Trends Tendances - Révolution libérale - Moins d'Etat, plus d'entrepreneuriat : la Belle Province vit une révolution libérale. En douceur... et par le biais de fameux appuis à l'investissement.
Donnant, donnant Mieux que l'Ontario
Les programmes sociaux sont aussi généreux au Québec qu'en Europe. Et, comme sur le Vieux Continent, on se rend compte que leur pérennité est liée au dynamisme de l'économie privée. Or, sur la période 1996-2003, pas moins de 65 % du capital-risque mis en £uvre dans la Belle Province avait un caractère public.
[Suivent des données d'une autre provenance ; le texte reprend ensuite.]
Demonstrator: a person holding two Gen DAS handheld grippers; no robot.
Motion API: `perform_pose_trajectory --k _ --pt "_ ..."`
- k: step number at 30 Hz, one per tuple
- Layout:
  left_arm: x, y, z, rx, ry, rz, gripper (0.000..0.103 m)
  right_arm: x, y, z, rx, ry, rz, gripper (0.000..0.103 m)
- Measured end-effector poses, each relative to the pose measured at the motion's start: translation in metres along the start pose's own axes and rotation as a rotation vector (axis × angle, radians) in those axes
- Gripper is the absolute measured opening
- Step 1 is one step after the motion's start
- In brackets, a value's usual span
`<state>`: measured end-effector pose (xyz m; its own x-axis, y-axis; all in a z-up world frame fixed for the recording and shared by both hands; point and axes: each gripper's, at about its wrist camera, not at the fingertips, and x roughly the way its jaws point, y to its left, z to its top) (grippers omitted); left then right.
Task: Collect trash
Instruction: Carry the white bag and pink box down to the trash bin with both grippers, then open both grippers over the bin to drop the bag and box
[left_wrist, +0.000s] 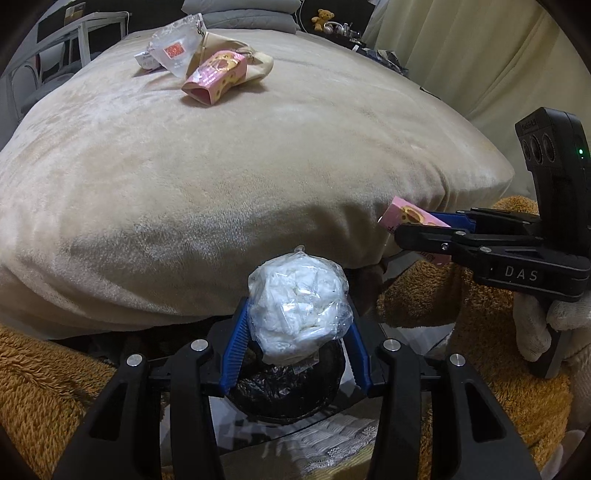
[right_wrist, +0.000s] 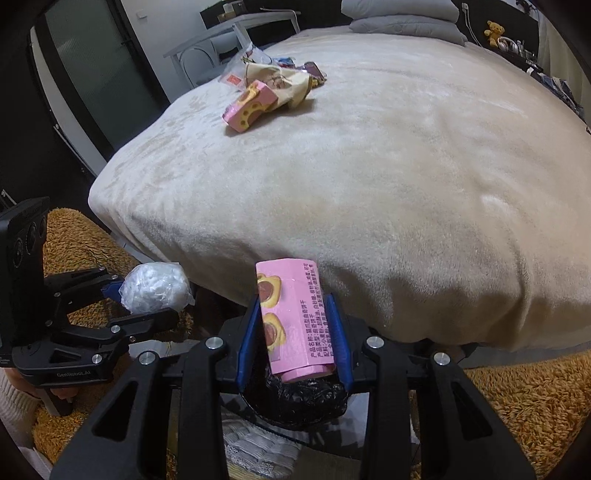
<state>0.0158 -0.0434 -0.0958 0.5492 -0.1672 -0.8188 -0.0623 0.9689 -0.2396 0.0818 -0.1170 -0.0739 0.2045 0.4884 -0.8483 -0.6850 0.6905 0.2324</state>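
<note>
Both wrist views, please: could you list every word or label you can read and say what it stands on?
"DAS": on the right gripper body, left wrist view.
"GenRobot.AI": on the left gripper body, right wrist view.
Chinese print on the held pink box: too small to read.
Red label on the clear bag on the bed: blurred.
Other pink box: no readable text.

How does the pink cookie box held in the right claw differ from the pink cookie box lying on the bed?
The pink cardboard cookie box in the right claw is clamped between blue pads, off the bed; the second pink cookie box lies loose on the beige blanket against crumpled wrappers. Both share the pink cookie print.
</note>
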Motion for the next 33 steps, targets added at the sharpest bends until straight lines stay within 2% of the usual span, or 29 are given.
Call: perform_pose_trajectory --k 7,15,20,21,22,24,26,33 --pt "0.019 -0.009 -0.005 0.026 0.081 0.021 0.047 0.017 -0.005 -0.005 0.059 0.098 0.003 0.037" --pt "0.04 -0.01 -0.006 0.028 0.182 0.039 0.047 0.033 -0.005 -0.009 0.123 0.184 0.063 0.037" --pt "0.044 -0.012 -0.006 0.029 0.191 0.048 0.047 0.036 -0.004 -0.008 0.129 0.193 0.055 0.037" --pt "0.044 -0.01 -0.006 0.022 0.193 0.052 0.047 0.036 -0.004 -0.008 0.133 0.195 0.059 0.039" --pt "0.045 -0.01 -0.006 0.015 0.196 0.056 0.049 0.036 -0.004 -0.008 0.138 0.192 0.065 0.046" --pt "0.045 -0.009 -0.006 0.011 0.201 0.06 0.057 0.034 -0.006 -0.007 0.142 0.183 0.064 0.05" --pt "0.044 -0.01 -0.005 0.017 0.197 0.064 0.06 0.035 -0.007 -0.008 0.149 0.185 0.064 0.051" --pt "0.041 -0.006 -0.005 0.004 0.187 0.066 0.06 0.035 -0.006 -0.007 0.137 0.181 0.058 0.051"
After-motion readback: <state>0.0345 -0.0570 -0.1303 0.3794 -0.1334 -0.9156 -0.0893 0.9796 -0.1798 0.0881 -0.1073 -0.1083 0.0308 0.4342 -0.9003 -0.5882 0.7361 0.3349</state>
Le gouvernement libéral de Jean Charest a fait le pari d'inverser la vapeur. Il veut réveiller les autochtones et séduire les étrangers.
«Le capital-risque ne peut provenir exclusivement du secteur public : c'est presque antinomique ! Le rôle de l'Etat est de (re)distribuer, celui des entreprises est de créer.» C'est en ces termes que Michel Audet, ministre québécois du Développement économique et régional et de la Recherche, résume l'esprit des réformes mises en place. Après la disparition programmée de deux taxes, c'est la promotion des investissements qui est activée.
Comme les autres provinces et l'Etat fédéral, le Québec pratique de longue date une taxe sur le capital utilisé par les entreprises, y compris les fonds empruntés. Taxe curieuse aux yeux d'un étranger... mais bientôt caduque. Ne pouvant faire table rase, du jour au lendemain, de cette manne annuelle de 1,25 milliard de dollars, le gouvernement québécois a, à l'instar de ses collègues, choisi d'en réduire progressivement l'assiette. La taxe sur le capital devrait avoir disparu avant la fin de la décennie. Même sort annoncé pour la taxe sur la formation : elle peut être récupérée, mais complique en tout cas la vie des «compagnies», comme on dit là-bas.
La troisième mesure, tout récemment mise en place, encourage l'investissement. Il est trop facile de distribuer des subsides, et cela a pour effet pervers d'endormir l'initiative privée, explique en substance le ministre Audet : cette initiative doit être accompagnée, pas remplacée. Dans le nouveau modèle, c'est vrai en matière de financement des projets comme de leur choix. Par ailleurs, le système est à la dois décentralisé et indirect, de manière à impliquer au mieux les partenaires locaux. En pratique, chacune des 17 régions de la Province disposera d'un ou deux fonds spéciaux, financés pour un tiers par le privé et pour deux tiers par l'organisme public Investissement Québec. Mission de ces fonds, gérés par leurs actionnaires privés : participer au capital d'entreprises naissantes ou en phase de développement. Si l'on est loin du capitalisme pur et dur, on atténue ce capitalisme public qui a tellement marqué le Québec.
Ce credo nouveau est-il dicté par une situation économique difficile ? Oui et non. Si la Belle Province a récemment vu ses exportations baisser, c'est parce que le dollar canadien s'est, en deux ans, apprécié de 20 % face au dollar américain. Or, les Etats-Unis absorbent 83 % des exportations internationales (hors Canada) québécoises ! On a cependant compris que le reste du Canada est pénalisé de manière identique. De la même façon, c'est l'ensemble de l'industrie manufacturière occidentale qui souffre de la concurrence chinoise. Les entreprises textiles québécoises ne sont pas seules à annoncer des licenciements et fermetures...
Le Québec n'est donc pas en panne, au contraire. Alors qu'il fut longtemps en retard de croissance sur son puissant voisin, l'Ontario, il a pu afficher un produit intérieur brut (PIB) en progrès équivalent en 2002 (5,6 %) et supérieur de 1 % en 2003, à 4,1 %. L'écart s'est sans doute réduit à 0,1 % l'an dernier, avec 5,3 % contre 5,2 % pour l'Ontario. Dans l'absolu, la croissance y est en tout cas enviable suivant les normes européennes !
Encore faut-il renforcer ses acquis. L'industrie aérospatiale, notamment, qui occupe le 6e rang mondial et bénéficie de nouveaux programmes de soutien à la recherche. La production d'électricité, aussi, dont le Québec est exportateur net : l'hydroélectricité connaîtra de nouveaux développements, et on lui prépare un frère éolien. On prend donc de la peine au Québec mais, contrairement à ce qu'observait La Fontaine, ce sont les fonds (privés) qui manquent le plus. Aujourd'hui, du moins. Pour l'avenir, le test est en cours.